▸ EXERCISE GOAL: Please give every line below again exactly, but not its pictures.

▸ RECORDED INFORMATION:

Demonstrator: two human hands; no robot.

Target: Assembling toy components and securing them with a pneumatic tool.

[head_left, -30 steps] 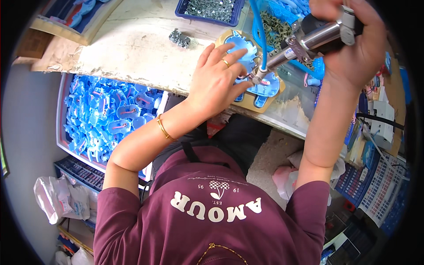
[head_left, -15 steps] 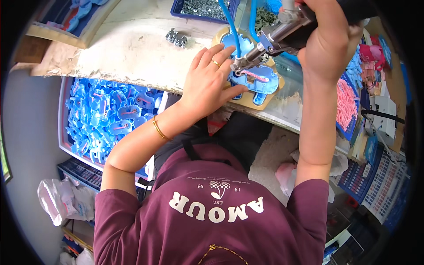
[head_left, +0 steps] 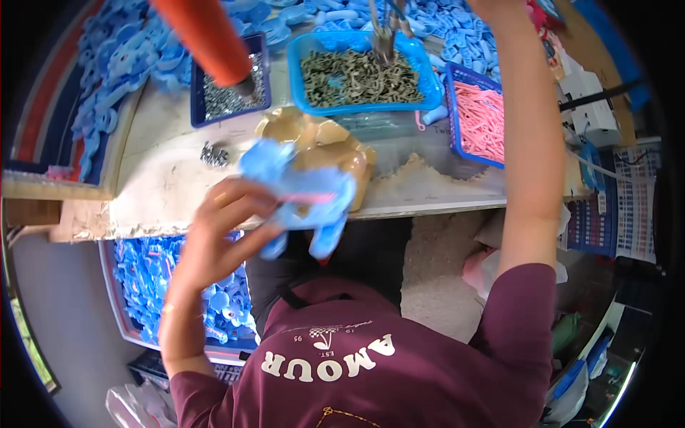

▸ TASK OUTPUT:
Demonstrator: two human hands; no robot.

Target: Assembling toy components and securing them with a pneumatic tool.

[head_left, -30 steps] 
[head_left, -15 steps] 
[head_left, +0 steps] 

Output for this exercise is complete.